Would you return, word for word, the lines of the data below from the line with "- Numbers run" through the line with "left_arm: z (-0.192", and no others?

=====

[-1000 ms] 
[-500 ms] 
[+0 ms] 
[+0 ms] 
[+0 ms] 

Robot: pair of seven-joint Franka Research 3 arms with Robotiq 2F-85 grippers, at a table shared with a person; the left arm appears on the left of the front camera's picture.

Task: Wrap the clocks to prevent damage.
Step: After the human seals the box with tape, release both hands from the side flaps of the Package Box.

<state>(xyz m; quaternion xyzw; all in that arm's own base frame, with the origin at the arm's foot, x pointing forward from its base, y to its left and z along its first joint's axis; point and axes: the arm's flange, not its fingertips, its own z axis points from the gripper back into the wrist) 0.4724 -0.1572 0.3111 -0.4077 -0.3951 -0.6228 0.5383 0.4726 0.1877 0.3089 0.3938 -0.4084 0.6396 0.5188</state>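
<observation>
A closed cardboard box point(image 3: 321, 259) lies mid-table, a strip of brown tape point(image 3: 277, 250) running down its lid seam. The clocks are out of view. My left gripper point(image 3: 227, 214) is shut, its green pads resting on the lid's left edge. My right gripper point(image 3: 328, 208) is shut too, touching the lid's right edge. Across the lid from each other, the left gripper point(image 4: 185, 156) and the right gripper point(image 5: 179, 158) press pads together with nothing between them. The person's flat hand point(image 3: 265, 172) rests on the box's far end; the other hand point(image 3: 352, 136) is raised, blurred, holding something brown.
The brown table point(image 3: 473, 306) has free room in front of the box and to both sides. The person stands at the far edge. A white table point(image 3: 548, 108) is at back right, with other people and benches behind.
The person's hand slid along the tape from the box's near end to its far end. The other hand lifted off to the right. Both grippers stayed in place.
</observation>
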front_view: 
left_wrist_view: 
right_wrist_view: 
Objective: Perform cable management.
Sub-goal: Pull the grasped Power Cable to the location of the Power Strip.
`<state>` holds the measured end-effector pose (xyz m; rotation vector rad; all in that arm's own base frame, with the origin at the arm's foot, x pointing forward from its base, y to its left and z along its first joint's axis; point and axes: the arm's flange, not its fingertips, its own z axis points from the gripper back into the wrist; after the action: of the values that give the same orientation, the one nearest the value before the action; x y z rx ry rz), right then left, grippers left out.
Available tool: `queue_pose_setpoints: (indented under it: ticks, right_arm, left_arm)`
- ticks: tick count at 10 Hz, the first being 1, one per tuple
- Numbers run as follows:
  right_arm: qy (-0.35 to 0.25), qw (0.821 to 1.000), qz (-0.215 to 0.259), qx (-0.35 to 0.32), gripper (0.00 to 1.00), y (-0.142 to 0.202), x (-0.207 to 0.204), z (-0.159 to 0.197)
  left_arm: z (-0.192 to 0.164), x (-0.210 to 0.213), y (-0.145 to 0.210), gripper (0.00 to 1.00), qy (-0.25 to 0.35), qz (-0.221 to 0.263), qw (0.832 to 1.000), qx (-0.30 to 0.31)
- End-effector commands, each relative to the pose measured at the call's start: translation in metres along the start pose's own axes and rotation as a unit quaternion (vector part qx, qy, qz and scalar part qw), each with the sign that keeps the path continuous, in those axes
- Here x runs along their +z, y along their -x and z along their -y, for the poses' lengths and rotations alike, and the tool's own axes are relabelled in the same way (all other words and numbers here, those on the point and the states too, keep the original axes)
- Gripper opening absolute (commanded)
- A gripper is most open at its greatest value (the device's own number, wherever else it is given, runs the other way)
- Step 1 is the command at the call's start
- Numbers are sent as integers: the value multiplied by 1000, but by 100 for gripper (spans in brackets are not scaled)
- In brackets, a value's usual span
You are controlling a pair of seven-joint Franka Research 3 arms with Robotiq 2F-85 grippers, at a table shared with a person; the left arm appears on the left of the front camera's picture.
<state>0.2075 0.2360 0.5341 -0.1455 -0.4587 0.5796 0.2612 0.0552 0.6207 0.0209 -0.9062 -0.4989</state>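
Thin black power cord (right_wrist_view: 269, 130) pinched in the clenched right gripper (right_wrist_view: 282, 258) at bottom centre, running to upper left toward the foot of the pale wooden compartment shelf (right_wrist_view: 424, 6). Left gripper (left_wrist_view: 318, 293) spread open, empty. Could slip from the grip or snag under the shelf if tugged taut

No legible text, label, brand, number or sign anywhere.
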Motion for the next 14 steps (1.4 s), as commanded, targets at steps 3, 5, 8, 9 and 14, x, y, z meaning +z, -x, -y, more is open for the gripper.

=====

◆ **Answer area**
- Numbers run as follows:
  right_arm: qy (-0.35 to 0.25), qw (0.821 to 1.000), qz (-0.215 to 0.259), qx (-0.35 to 0.32), gripper (0.00 to 1.00), y (-0.142 to 0.202), x (-0.207 to 0.204), z (-0.159 to 0.197)
  left_arm: z (-0.192 to 0.164), x (-0.210 to 0.213), y (-0.145 to 0.210), gripper (0.00 to 1.00), qy (-0.25 to 0.35), qz (-0.221 to 0.263), qw (0.832 to 1.000), qx (-0.30 to 0.31)

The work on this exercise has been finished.